When data is kept under lock and key, as mysterious as a temple secret, only the priests can read and interpret it. But place it in the public domain and suddenly it takes on new life. People start playing with the information, reaching strange new conclusions or raising questions that no one else would think to ask. It is impossible to predict who will become obsessed with the data or why—but someone will.
Last fall, Kevin Bartz was seeking information about the mortgage business. Bartz, a PhD student in statistics at Harvard who had worked for Google, Microsoft, and Yahoo, was earning extra money doing consulting work for a mortgage broker in Pasadena, California. The company wanted to pool some of its mortgages and find buyers for the debt. But selling the securities required being able to explain how these assets had performed in the past. Bartz found that most of the information he needed was locked up in proprietary databases. There was no way to know basic information about the loans his employer wanted to hawk—where they had originated, whether they had been paid on time, whether they had defaulted. He was struck by the lack of transparency and broadened his project: Discover a way to assess credit risk and beat the banks at their own game.

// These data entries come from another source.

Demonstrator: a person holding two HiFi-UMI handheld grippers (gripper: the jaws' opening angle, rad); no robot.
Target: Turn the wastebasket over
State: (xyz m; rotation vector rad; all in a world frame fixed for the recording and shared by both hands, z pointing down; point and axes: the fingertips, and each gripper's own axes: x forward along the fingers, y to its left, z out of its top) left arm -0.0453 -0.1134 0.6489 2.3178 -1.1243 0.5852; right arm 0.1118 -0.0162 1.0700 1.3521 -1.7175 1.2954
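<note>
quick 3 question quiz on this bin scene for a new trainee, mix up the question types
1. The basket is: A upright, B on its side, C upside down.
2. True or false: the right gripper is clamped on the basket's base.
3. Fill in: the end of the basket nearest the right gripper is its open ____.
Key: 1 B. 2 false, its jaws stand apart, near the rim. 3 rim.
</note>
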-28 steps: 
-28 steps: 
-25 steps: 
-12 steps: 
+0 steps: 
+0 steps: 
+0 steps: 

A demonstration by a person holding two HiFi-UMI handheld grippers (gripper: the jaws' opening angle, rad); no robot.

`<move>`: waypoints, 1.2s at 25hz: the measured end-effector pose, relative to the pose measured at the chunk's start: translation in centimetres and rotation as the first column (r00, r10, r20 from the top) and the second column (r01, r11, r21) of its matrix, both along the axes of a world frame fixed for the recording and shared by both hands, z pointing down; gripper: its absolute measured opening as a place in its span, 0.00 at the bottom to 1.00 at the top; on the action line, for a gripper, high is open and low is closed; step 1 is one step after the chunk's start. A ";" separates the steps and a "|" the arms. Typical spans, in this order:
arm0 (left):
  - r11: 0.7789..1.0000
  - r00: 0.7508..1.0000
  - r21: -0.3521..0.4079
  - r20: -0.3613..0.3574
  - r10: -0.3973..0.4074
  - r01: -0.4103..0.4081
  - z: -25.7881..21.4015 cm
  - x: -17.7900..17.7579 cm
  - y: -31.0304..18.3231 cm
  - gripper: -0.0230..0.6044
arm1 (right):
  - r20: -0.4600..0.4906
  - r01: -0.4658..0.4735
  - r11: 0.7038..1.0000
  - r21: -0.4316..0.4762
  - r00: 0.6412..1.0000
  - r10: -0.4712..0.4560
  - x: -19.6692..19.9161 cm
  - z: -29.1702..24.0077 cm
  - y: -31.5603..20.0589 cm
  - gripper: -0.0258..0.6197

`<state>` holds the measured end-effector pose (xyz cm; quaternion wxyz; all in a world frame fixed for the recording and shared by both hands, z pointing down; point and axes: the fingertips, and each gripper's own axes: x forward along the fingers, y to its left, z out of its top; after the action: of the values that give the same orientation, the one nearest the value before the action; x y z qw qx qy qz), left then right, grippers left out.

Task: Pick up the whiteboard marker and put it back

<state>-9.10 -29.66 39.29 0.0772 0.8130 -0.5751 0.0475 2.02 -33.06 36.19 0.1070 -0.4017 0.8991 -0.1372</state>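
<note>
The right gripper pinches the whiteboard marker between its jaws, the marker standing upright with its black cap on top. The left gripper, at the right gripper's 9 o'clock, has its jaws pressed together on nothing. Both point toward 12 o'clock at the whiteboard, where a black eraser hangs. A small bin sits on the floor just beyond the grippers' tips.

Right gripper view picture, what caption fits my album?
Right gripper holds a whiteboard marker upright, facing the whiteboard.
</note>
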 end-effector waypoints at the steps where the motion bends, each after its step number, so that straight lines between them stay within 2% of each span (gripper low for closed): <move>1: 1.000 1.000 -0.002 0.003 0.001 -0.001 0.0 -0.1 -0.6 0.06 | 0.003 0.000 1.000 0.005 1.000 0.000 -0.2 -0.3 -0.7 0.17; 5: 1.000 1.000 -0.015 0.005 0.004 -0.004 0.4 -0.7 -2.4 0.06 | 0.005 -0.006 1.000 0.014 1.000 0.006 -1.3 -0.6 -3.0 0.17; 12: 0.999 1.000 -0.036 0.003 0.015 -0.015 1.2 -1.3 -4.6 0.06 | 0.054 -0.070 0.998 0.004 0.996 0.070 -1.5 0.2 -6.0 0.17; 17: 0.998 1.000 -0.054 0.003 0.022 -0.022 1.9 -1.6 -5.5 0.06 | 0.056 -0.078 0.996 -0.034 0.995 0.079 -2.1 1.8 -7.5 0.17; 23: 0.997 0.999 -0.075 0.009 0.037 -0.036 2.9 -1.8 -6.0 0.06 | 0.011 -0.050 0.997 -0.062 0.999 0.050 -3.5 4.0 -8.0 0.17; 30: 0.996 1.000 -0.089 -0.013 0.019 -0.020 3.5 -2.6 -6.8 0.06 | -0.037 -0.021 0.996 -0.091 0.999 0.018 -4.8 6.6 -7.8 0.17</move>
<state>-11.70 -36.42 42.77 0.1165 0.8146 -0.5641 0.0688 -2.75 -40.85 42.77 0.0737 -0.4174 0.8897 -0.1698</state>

His research led him to LendingClub, a Web site that matches individual lenders with borrowers who need loans. Like other peer-to-peer lending companies, LendingClub asks borrowers to provide personal details—education, employment history, salary—and to write essays explaining why they want a loan and how they plan to pay it back. LendingClub runs its own credit checks, sorts borrowers by default risk, and comes up with interest rates. But LendingClub is unique in that it makes nearly all that information public (aside from data that could lead to privacy concerns), giving lenders the ability to sort through its database. It also tracks and publishes the history of every loan it helps broker.